Are Americans afraid to achieve nation's ideals?
Northwest Arkansas Democrat-Gazette Op-ed (Published on May 26, 2022)
Author: Dr. RL Booker
Editor: Veronica Mobley
Many people express shock at the killing of supermarket shoppers by a gunman spewing hate against people of color, but the stoking of fears with white supremacist ideas makes such horrors easy to anticipate. On May 14, 18-year-old Payton Gendron, self-proclaimed white supremacist and anti-Semite, went into a Tops supermarket in Buffalo, New York, where he is accused of shooting and killing 10 people and injuring 3 others. Buffalo officials say he fired over 50 bullets while live-streaming his gruesome and heartless act on social media. Of the 13 people shot, 11 were Black.
Police Commissioner Joseph Gramaglia stated, “this is an absolute racist hate crime.” At one point, the shooter aimed his gun at a man, but when he realized the man was white, said "Oh, sorry," and moved on to keep shooting non-white people. Buffalo officials made it clear the shooter was strategic. He planned this attack by driving several hours to the county most populated by African Americans and scoped out the supermarket the day before the attack. In a 180-page manifesto, he praises convicted murderers like Dylann Roof, who murdered nine black church members at the Emanuel African Methodist Episcopal Church in 2015. He also stated that low birth rates of white people “will ultimately result in the complete racial and cultural replacement of the European people." That notion comes from the racist and xenophobic "Great Replacement" conspiracy theory.
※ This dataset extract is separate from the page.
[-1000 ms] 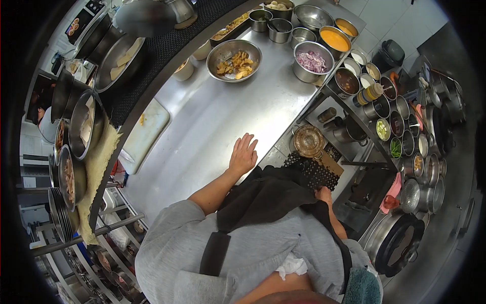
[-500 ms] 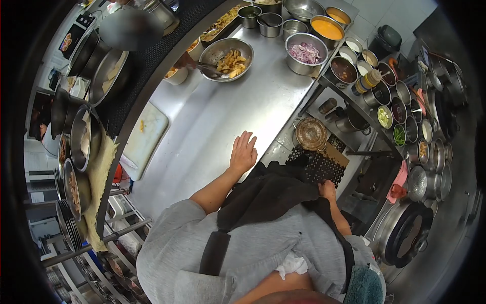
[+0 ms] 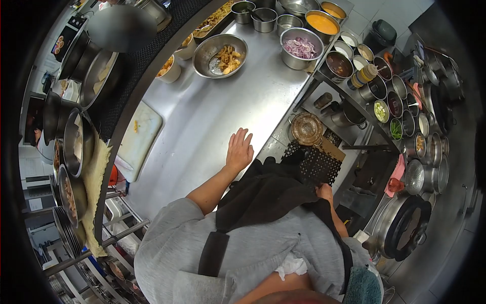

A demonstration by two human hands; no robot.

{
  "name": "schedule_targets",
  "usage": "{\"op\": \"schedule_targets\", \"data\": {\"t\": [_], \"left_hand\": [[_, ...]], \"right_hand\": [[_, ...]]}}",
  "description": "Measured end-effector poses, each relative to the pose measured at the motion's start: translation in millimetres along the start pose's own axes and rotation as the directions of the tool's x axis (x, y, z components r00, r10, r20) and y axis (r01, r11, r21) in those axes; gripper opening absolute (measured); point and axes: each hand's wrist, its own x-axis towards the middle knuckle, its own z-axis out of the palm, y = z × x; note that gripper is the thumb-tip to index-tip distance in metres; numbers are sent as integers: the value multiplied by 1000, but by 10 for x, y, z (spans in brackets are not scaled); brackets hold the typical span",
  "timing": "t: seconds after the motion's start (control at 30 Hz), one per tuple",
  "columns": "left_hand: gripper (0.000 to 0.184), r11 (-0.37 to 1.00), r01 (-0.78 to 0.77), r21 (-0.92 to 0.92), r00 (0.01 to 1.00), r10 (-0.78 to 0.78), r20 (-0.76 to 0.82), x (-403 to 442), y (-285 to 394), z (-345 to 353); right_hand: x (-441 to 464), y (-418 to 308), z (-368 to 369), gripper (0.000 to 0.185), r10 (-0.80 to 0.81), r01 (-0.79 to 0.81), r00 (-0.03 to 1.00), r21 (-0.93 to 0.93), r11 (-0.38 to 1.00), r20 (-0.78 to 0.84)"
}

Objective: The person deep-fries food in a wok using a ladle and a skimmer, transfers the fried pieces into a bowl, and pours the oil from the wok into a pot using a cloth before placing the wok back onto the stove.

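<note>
My left hand lies flat on the steel counter, its fingers stretched out and holding nothing. Beside the dark apron, my right hand hangs low with its fingers curled; what is in them, if anything, is hidden. Farther up the counter stands a steel mixing bowl with browned, yellowish food pieces in it. A white cutting board with a small yellow scrap on it is left of my left hand.
A bowl of sliced red onion and a pot of orange liquid stand at the far end. White tubs flank the mixing bowl. Several sauce and ingredient pots crowd the right, near a large lidded pot. Bowls line the left shelf.
Another person's hand and a metal utensil have left the mixing bowl. The whole view has shifted slightly; my left hand stays flat on the counter and my right hand stays low.
</note>
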Motion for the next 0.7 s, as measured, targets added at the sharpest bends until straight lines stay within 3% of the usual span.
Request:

While parts of this theory have existed since the late 19th century, the title originated from Renaud Camus, a French novelist, conspiracy theorist and white nationalist. Camus says “native white Europeans are being replaced in their countries by non-white immigrants from Africa and the Middle East, and the end result will be the extinction of the white race.” While this conspiracy theory had been considered fringe, you can hear variations of it on mainstream networks like Tucker Carlson’s Fox News opinion show. A New York Times investigation published in early May showed Carlson had invoked the conspiracy theory in more than 400 episodes. People who buy into this theory see that America is becoming more diverse, sparking fear that white people cannot exist in such diversity. In reality, the shifting demographics of America are actualizing the symbol of the 1886 Statue of Liberty, an icon of freedom with its message to immigrants arriving by sea:
“Give me your tired, your poor, "Your huddled masses yearning to breathe free, "The wretched refuse of your teeming shore. "Send these, the homeless, tempest-tossed to me, "I lift my lamp beside the golden door!”
How did we get so far from the meaning in this message? Intentionally driven fear. The stoking of fears that prompt people to commit violence on people they deem inferior, or ones they believe don’t belong in this country, has created a recipe for more attacks on communities that often want to thrive but are just surviving. In a 2017 report from the Federal Bureau of Investigation and the Department of Homeland Security, officials found that between 2000-2016, white supremacist groups were responsible for more murders than any other domestic extremism group. In 2019 and in 2021, FBI Director Christopher Wray testified under oath before Congress that most of the racially motivated violent extremism is due to white supremacy ideology and it is at the highest threat priority level, commensurate with ISIS.
When we see this information and we know it is real, why are there people in power who turn a blind eye to this very real problem? That's an especially powerful question for the many public officials who proclaim themselves to be followers of Christ. For centuries, Black Americans have waited for the ideals our Founders enshrined in the Constitution to become reality. As we get closer to those ideals, we see more outcry from people who want things to remain how they have always been — a nation articulating those ideals but never realizing them.
Many people imagine white supremacy died once the ink dried on the 1964 Civil Rights Act. Black people and other people of color who experience it know white supremacy remains very real and very present. If people won’t believe us, or the FBI and Homeland Security agencies that confirmed it in Republican and Democratic administrations, who will they believe and what does that mean? I've heard some American Christians respond to murders of Black people with comments like "What about Chicago?" or "What about Baltimore?" When will they lean in with the Christlike mentality they say they have?
You cannot talk about communities that have high poverty and crime rates without also looking at how those communities were created and why. Many of those communities were created because of white supremacy ideology, i.e., segregation, redlining, denial of community resources, etc. Also, Black Americans who live in communities with high poverty and a high crime rate want those issues resolved just as much as they want white supremacy eradicated.
If anyone questions why standing with your fellow Americans to fight white supremacy is vital, just research what the lives of the 10 people murdered in Buffalo meant to those who loved them dearly. Their names are Ruth Whitfield, 82; Pearl Young, 77; Katherine Massey, 72; Heyward Patterson, 67; Celestine Chaney, 65; Geraldine Tally, 62; Aaron Salter, 55; Andre Mackniel, 53; Margus D. Morrison, 52; and Roberta A. Drury, 32.